What to do about soaring food prices?
Faced with high inflation, several European countries are taking steps to at least keep the prices of essential products from rising too high. Europe's press discusses strategies to solve the problem.
Lower VAT should help to curb inflation
The Polish government has temporarily lowered VAT on food. For once, the left-wing outlet Krytyka Polityczna praises the government:
“Under normal circumstances, it would be reckless to lower VAT when inflation is high, as this normally boosts demand and can thus ultimately lead to even higher inflation. However, the current inflation is mainly due to problems on the supply end, which should finally disappear this year. ... In this situation, it is important to dampen inflation expectations, which are exceptionally high in Poland. ... The reduction of indirect taxes and thus of prices will do far more to stem inflation than it will to boost demand.”
Don't put the burden on retailers
Just how Hungary's government intends to cap prices for selected staple foods such as sugar, flour and chicken is not at all clear, hvg comments:
“Viktor Orbán's announcement is unusual in a market economy, but it comes as no surprise after Poland's head of government announced a similar move on Tuesday. However while Warsaw is reducing VAT on products - which means that the government is foregoing part of the state's tax revenues - in Hungary the loss of revenue will be passed on to retailers. ... Overall, however, these products only account for slightly more than three percent of average consumption.”

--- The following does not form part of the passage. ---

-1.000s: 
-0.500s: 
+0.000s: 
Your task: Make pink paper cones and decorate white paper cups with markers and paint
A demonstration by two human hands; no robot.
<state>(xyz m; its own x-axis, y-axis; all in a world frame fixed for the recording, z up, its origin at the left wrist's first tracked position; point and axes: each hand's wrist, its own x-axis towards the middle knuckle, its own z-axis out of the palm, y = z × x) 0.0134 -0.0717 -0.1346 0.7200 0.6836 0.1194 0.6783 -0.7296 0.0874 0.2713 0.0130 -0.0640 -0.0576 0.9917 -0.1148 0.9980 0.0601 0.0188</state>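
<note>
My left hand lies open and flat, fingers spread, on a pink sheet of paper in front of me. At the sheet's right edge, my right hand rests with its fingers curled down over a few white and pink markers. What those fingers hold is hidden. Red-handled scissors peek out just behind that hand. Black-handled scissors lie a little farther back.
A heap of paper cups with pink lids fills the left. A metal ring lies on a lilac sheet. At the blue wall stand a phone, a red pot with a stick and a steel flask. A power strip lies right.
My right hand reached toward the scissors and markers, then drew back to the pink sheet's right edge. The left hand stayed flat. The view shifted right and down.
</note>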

Act now before the mood swings
Athens must now swiftly adopt effective countermeasures, Efimerida ton Syntakton urges:
“The government has only just begun to consider the sole remaining instrument: lowering VAT rates on basic foodstuffs and essential goods to avert another shock to households and prevent citizens' discontent from turning into anger or something even more negative. Of course, Greece is not Kazakhstan or Turkey. But no one knows how a society that has been in the grips of a pandemic for two years will react.”
A trend with a long-term impact
Rising prices also affect health and demographics, Večernji list points out:
“Citizens will somehow survive this latest assault on their wallets and standard of living, as they always do. The Croatian people are used to shortages, war, a destroyed economy and dumpster diving. But a large part of those citizens who feed themselves only on the cheapest food, without regard for its quality, are becoming increasingly unhealthy. One can imagine how the soaring prices for food and energy will also have a demographic impact: these are uncertain times for the younger generation when existing family members already have to work hard to make ends meet month after month.”